Gottschalks’ top unsecured creditor is Harris Co., which is owed $16.2 million. The Redlands, Calif.-based Harris in July agreed to extend the repayment date for a line of credit until May 2010 from this May. Ambro’s affidavit said the original principal amount was $22 million, but has been reduced by several principal payments.




Rounding out the top 10 unsecured creditors are: Liz Claiborne, North Bergen, N.J., $2.1 million; The CIT Group/Commercial Services Inc., Los Angeles, $1.5 million; Finlay Fine Jewelry, New York, $1.1 million; The Estée Lauder Cos. Inc., Melville, N.Y., $885,372; Wells Fargo Century, New York, $680,191; Jones Group, Edison, N.J., $566,803; L’Oréal, Monmouth Junction, N.J., $537,509; Alfred Dunner, New York, $490,322, and Phillips-Van Heusen, Bridgewater, N.J., $477,220.

Other fashion firms among the top 20 unsecured creditors list include: Byer California, San Francisco, $460,443; Sara Lee/Hanes Brands, Chicago, $442,311; Quiksilver Inc., Huntington Beach, Calif., $438,390; Columbia Sportswear, Portland, Ore., $277,997, and Warnaco, Milford, Conn., $275,149.

Credit sources have been keeping their eyes on Finlay Enterprises Inc., owners of Finlay Fine Jewelry, which lost 94 Macy’s sites where it leased stores, and all 47 of its Lord & Taylor shops. Finlay said the Macy’s locations generated about $120 million in revenue, while the L&T stores brought in roughly $44 million. The firm also has debt from its acquisitions of Congress, Carlyle, and Bailey Banks & Biddle. As of Aug. 2, Finlay’s total liabilities were $634.4 million, $200 million of it in long-term debt.

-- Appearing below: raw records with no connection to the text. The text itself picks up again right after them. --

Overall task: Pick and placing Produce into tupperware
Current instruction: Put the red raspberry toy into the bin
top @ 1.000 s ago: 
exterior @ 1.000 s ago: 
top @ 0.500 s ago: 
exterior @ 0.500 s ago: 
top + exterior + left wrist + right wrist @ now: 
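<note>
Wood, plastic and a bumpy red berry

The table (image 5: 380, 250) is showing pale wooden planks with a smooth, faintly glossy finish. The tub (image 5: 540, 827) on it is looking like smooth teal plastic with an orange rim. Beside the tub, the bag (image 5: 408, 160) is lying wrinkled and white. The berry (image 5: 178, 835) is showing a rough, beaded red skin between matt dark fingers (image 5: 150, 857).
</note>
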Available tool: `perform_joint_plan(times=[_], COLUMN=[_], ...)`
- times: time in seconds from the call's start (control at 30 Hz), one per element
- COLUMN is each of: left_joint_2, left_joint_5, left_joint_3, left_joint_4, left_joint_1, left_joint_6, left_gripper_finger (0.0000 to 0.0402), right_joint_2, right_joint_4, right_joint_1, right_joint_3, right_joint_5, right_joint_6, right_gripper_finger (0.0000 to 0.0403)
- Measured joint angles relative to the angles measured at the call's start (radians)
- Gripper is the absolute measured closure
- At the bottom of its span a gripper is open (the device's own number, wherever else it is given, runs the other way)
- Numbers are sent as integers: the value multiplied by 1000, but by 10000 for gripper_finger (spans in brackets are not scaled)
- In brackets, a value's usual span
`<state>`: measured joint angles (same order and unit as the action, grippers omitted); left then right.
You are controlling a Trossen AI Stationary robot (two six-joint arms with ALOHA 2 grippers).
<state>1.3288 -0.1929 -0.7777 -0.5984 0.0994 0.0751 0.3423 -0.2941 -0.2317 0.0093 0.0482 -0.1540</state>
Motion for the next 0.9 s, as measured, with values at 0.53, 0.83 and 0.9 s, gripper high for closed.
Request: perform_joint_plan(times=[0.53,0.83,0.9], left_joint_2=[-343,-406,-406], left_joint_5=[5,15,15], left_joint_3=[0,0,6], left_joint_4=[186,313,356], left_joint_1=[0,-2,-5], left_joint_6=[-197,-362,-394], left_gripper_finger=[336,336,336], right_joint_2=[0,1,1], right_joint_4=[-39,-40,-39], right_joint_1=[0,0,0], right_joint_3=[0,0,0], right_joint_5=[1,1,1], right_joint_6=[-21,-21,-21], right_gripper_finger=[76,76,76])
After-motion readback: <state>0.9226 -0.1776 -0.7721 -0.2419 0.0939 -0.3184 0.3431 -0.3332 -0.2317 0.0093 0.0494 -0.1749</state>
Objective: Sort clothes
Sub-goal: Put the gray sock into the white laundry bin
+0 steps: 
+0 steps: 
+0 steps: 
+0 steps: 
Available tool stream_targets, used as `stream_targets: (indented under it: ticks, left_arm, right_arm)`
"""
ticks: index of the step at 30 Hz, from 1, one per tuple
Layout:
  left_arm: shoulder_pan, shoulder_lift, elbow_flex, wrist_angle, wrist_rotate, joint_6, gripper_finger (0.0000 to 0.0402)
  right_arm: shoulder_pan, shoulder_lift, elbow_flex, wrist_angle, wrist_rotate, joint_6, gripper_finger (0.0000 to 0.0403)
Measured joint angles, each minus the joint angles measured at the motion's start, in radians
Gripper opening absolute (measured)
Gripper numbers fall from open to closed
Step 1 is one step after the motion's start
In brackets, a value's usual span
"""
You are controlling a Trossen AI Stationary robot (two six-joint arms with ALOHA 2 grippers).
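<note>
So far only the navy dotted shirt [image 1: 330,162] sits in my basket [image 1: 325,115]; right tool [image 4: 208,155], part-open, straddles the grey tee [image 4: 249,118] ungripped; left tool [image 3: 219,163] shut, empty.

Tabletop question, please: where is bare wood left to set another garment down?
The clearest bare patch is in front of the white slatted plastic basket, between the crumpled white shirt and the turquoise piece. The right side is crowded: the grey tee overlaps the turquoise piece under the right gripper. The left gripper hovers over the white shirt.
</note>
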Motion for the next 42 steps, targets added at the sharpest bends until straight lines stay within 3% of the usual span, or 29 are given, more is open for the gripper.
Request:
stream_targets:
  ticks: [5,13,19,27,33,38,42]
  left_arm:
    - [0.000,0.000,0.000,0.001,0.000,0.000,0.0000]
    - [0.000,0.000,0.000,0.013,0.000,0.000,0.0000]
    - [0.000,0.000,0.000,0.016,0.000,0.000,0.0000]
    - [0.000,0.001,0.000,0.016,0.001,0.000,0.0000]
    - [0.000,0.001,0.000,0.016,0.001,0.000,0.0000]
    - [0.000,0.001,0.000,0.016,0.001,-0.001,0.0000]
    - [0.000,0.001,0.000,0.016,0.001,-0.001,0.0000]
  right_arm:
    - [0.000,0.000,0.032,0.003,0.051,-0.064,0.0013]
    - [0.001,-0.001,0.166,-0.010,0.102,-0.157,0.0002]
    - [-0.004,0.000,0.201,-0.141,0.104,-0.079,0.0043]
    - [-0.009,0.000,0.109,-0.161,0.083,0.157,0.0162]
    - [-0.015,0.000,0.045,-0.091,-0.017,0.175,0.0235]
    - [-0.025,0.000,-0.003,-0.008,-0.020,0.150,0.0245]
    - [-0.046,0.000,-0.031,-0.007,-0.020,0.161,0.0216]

James Schaye, president and chief executive officer of Hudson Capital Partners, who worked on the liquidation of jewelry firms Friedman’s Inc. and later Whitehall Jewelers, which bought Friedman’s when it was in bankruptcy, said, “There’s a lot of stress in the jewelry sector right now.”

For now, Schaye doesn’t expect to see any more department store bankruptcies. “I think you’ll see a continued significant amount of store closings, but a lot of vendors and banks are also doing everything they possibly can to support the retailers,” he said.

So, if not department store retailers, who might be at risk?

Stevan Buxbaum, executive vice president of Buxbaum Group, a consumer product appraisal, liquidation and advisory firm, said, “You’ll see a whole lot more smaller regional players filing, those under 100 stores. The factors aren’t approving credit and the banks are tightening credit standards. The problem is it’s the smaller businesses that create jobs, and the [potential filings] will make it harder for job creation.”

Rumblings that Goody’s would file its second Chapter 11 petition in seven months surfaced in December. Then earlier this month there were increased talks about a liquidation, particularly since the retailer hadn’t been paying suppliers since mid-December. The timing of a possible filing hit the critical stage when word leaked in the financial and restructuring communities that a proposed plan to try to save the company was nixed by creditors, who since have concluded that Goody’s should never have come out of bankruptcy.

Gordon Brothers Retail Partners and Hilco Merchant Resources will conduct going-out-of-business sales at Goody’s.

Both Alfred Dunner and Warnaco are also unsecured creditors in the Goody’s bankruptcy, at $884,292 and $626,248, respectively. Lee Co. in Charlotte, N.C., is also a creditor, and is owed $920,615.

David G. Peek, executive vice president and chief financial officer of Goody’s, said in an affidavit that the company as of Jan. 3 has assets at book value of $202 million, net operating losses including restructuring costs of $91 million and revenues of $786 million. He also said the company had approached Stage Stores Inc., a Houston-based competitor who at one time expressed interest in the distressed retailer, about an investment or acquisition of Goody’s.

He noted the company was hurt by poor sales during the holiday season. In October, comparable-store sales declined by 19.2 percent, causing a $4 million shortfall in planned EBITDA, compared with its projection of a 2.9 percent decline when it exited bankruptcy proceedings. In November, comps dropped by 18.4 percent, causing a $7.3 million shortfall to planned earnings before interest, taxes, depreciation, amortization and restructuring costs, versus a forecast of a 4.4 percent decline.